• WORK TO COMPLETE
Make an exact copy of every record that follows.

(Records from a data source)
★ ★ ★ ★ ★ ★ ★

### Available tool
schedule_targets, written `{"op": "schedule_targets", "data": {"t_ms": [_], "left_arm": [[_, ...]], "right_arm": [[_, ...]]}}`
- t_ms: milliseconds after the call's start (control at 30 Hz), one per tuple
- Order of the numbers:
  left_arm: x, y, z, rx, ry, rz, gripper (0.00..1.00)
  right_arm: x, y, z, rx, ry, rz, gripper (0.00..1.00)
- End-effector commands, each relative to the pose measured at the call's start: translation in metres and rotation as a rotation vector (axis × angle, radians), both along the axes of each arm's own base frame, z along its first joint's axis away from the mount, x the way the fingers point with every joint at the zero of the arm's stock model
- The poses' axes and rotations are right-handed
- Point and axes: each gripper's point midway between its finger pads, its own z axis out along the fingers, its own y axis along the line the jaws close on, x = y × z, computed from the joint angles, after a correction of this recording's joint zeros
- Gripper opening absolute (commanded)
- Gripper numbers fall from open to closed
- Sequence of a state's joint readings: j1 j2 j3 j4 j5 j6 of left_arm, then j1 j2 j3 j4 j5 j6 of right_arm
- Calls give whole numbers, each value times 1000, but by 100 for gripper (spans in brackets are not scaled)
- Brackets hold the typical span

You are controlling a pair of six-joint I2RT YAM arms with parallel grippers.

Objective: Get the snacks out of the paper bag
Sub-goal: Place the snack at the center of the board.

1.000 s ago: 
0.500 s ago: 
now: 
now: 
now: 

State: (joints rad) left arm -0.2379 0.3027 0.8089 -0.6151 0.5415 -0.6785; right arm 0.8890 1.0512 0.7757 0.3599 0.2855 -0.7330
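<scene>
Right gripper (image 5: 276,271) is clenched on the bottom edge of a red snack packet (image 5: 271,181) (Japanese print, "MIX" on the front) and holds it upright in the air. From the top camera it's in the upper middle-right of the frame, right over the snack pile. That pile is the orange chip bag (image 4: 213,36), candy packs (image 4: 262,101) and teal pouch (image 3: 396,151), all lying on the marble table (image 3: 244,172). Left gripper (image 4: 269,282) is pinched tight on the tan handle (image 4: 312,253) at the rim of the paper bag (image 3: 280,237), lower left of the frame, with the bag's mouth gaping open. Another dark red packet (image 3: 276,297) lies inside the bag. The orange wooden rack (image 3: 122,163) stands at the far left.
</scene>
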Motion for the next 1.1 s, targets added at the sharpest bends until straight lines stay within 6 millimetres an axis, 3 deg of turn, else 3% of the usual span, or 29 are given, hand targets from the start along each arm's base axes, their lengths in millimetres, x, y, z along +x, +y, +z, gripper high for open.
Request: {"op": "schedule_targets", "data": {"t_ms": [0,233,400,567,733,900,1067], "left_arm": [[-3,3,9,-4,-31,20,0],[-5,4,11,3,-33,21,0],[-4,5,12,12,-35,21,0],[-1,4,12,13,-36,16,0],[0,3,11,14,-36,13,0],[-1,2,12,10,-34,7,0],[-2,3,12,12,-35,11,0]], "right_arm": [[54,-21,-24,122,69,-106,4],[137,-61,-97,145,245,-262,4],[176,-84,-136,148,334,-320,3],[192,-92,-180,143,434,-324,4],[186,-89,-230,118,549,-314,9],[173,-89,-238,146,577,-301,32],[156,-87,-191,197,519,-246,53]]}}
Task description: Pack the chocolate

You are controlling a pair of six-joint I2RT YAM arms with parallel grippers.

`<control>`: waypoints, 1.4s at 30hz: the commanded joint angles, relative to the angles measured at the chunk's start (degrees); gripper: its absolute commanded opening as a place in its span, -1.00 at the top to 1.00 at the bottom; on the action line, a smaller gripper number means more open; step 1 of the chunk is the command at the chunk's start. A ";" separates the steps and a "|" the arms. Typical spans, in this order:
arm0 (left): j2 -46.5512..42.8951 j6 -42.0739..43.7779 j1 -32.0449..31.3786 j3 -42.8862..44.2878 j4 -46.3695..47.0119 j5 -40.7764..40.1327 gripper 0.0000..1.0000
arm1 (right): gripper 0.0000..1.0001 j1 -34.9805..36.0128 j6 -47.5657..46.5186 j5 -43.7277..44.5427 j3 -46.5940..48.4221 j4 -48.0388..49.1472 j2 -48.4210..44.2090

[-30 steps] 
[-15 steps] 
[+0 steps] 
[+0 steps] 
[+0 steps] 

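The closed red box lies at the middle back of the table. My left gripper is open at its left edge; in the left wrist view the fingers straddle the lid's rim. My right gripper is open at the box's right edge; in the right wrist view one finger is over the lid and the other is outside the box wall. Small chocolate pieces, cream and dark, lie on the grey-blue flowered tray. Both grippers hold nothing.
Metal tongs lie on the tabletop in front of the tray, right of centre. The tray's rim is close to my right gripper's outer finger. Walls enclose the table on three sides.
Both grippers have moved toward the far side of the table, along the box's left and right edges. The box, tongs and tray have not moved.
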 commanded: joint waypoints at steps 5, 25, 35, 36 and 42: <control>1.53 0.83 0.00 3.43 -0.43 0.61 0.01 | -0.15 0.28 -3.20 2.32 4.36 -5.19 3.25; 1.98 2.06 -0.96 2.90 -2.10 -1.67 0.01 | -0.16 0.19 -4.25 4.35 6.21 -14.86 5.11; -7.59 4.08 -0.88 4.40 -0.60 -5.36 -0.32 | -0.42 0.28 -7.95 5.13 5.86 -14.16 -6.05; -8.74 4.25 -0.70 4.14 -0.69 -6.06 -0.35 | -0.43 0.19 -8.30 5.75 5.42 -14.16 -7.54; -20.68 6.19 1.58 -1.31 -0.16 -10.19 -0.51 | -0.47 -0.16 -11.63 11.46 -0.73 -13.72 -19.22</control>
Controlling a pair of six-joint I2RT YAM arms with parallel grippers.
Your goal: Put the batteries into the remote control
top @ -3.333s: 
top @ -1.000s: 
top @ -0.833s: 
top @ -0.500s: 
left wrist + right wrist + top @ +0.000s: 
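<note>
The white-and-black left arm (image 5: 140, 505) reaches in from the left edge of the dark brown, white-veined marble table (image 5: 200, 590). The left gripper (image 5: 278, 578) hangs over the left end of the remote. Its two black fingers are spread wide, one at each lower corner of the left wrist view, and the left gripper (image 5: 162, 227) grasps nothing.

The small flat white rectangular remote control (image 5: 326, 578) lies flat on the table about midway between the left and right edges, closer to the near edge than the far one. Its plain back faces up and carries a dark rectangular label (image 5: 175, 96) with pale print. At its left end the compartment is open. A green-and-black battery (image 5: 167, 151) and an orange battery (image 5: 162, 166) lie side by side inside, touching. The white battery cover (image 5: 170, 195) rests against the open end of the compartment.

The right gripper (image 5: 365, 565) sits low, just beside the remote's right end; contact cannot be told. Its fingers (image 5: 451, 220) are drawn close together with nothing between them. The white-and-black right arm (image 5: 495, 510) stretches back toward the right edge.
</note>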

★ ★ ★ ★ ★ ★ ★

• ANSWER TO THE EXERCISE
### Available tool
schedule_targets, written `{"op": "schedule_targets", "data": {"t_ms": [_], "left_arm": [[_, ...]], "right_arm": [[_, ...]]}}`
- t_ms: milliseconds after the call's start (control at 30 Hz), one per tuple
- Order of the numbers:
  left_arm: x, y, z, rx, ry, rz, gripper (0.00..1.00)
  right_arm: x, y, z, rx, ry, rz, gripper (0.00..1.00)
- End-effector commands, each relative to the pose measured at the call's start: translation in metres and rotation as a rotation vector (axis × angle, radians), both along the axes of each arm's own base frame, z along its first joint's axis away from the mount, x the way the fingers point with every joint at the zero of the arm's stock model
- The poses' axes and rotations are right-handed
- Point and axes: each gripper's point midway between its finger pads, its own z axis out along the fingers, its own y axis along the line the jaws close on, x = y × z, computed from the joint angles, after a correction of this recording's joint zeros
- Gripper opening absolute (commanded)
- Gripper numbers fall from open to closed
- Sequence of a state's joint readings: j1 j2 j3 j4 j5 j6 of left_arm, then j1 j2 j3 j4 j5 j6 of right_arm
- Calls give whole numbers, each value times 1000, but by 100 for gripper (spans in brackets are not scaled)
- Brackets hold the typical span

You are controlling a pair of six-joint I2RT YAM arms with parallel grippers.

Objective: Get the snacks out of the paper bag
Sub-goal: Place the snack at the center of the board.

1.000 s ago: 
0.500 s ago: 
now: 
now: 
now: 

State: (joints rad) left arm -0.2379 0.3027 0.8089 -0.6151 0.5415 -0.6785; right arm 0.8890 1.0512 0.7757 0.3599 0.2855 -0.7330
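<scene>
Right gripper (image 5: 276,271) is clenched on the bottom edge of a red snack packet (image 5: 271,181) (Japanese print, "MIX" on the front) and holds it upright in the air. From the top camera it's in the upper middle-right of the frame, right over the snack pile. That pile is the orange chip bag (image 4: 213,36), candy packs (image 4: 262,101) and teal pouch (image 3: 396,151), all lying on the marble table (image 3: 244,172). Left gripper (image 4: 269,282) is pinched tight on the tan handle (image 4: 312,253) at the rim of the paper bag (image 3: 280,237), lower left of the frame, with the bag's mouth gaping open. Another dark red packet (image 3: 276,297) lies inside the bag. The orange wooden rack (image 3: 122,163) stands at the far left.
</scene>
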Motion for the next 1.1 s, targets added at the sharpest bends until straight lines stay within 6 millimetres an axis, 3 deg of turn, else 3% of the usual span, or 29 are given, hand targets from the start along each arm's base axes, their lengths in millimetres, x, y, z along +x, +y, +z, gripper high for open.
Request: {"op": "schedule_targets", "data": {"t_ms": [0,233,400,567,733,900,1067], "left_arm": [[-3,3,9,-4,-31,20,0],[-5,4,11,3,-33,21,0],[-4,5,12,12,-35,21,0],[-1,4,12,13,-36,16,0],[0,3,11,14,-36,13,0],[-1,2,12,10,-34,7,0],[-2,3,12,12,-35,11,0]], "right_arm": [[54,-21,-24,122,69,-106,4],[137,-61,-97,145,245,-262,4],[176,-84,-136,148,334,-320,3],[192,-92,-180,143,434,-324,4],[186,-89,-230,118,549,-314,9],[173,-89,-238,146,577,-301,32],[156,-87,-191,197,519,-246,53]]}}
Task description: Pack the chocolate

You are controlling a pair of six-joint I2RT YAM arms with parallel grippers.

`<control>`: waypoints, 1.4s at 30hz: the commanded joint angles, relative to the angles measured at the chunk's start (degrees); gripper: its absolute commanded opening as a place in its span, -1.00 at the top to 1.00 at the bottom; on the action line, a smaller gripper number means more open; step 1 of the chunk is the command at the chunk's start. A ";" separates the steps and a "|" the arms. Typical spans, in this order:
arm0 (left): j2 -46.5512..42.8951 j6 -42.0739..43.7779 j1 -32.0449..31.3786 j3 -42.8862..44.2878 j4 -46.3695..47.0119 j5 -40.7764..40.1327 gripper 0.0000..1.0000
arm1 (right): gripper 0.0000..1.0001 j1 -34.9805..36.0128 j6 -47.5657..46.5186 j5 -43.7277..44.5427 j3 -46.5940..48.4221 j4 -48.0388..49.1472 j2 -48.4210..44.2090

[-30 steps] 
[-15 steps] 
[+0 steps] 
[+0 steps] 
[+0 steps] 

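The closed red box lies at the middle back of the table. My left gripper is open at its left edge; in the left wrist view the fingers straddle the lid's rim. My right gripper is open at the box's right edge; in the right wrist view one finger is over the lid and the other is outside the box wall. Small chocolate pieces, cream and dark, lie on the grey-blue flowered tray. Both grippers hold nothing.
Metal tongs lie on the tabletop in front of the tray, right of centre. The tray's rim is close to my right gripper's outer finger. Walls enclose the table on three sides.
Both grippers have moved toward the far side of the table, along the box's left and right edges. The box, tongs and tray have not moved.
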 commanded: joint waypoints at steps 5, 25, 35, 36 and 42: <control>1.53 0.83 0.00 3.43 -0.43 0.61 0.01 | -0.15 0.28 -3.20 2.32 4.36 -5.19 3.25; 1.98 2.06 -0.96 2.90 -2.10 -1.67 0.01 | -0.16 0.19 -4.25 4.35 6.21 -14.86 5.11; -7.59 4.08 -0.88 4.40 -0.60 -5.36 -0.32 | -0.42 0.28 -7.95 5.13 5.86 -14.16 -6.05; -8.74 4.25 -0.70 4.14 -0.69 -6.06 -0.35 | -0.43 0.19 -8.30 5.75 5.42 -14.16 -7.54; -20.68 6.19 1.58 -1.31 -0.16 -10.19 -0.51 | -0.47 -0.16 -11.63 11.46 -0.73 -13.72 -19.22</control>
Controlling a pair of six-joint I2RT YAM arms with parallel grippers.
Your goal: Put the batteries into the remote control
top @ -3.333s: 
top @ -1.000s: 
top @ -0.833s: 
top @ -0.500s: 
left wrist + right wrist + top @ +0.000s: 
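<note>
The white-and-black left arm (image 5: 140, 505) reaches in from the left edge of the dark brown, white-veined marble table (image 5: 200, 590). The left gripper (image 5: 278, 578) hangs over the left end of the remote. Its two black fingers are spread wide, one at each lower corner of the left wrist view, and the left gripper (image 5: 162, 227) grasps nothing.

The small flat white rectangular remote control (image 5: 326, 578) lies flat on the table about midway between the left and right edges, closer to the near edge than the far one. Its plain back faces up and carries a dark rectangular label (image 5: 175, 96) with pale print. At its left end the compartment is open. A green-and-black battery (image 5: 167, 151) and an orange battery (image 5: 162, 166) lie side by side inside, touching. The white battery cover (image 5: 170, 195) rests against the open end of the compartment.

The right gripper (image 5: 365, 565) sits low, just beside the remote's right end; contact cannot be told. Its fingers (image 5: 451, 220) are drawn close together with nothing between them. The white-and-black right arm (image 5: 495, 510) stretches back toward the right edge.
</note>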

Thus the exercise is complete.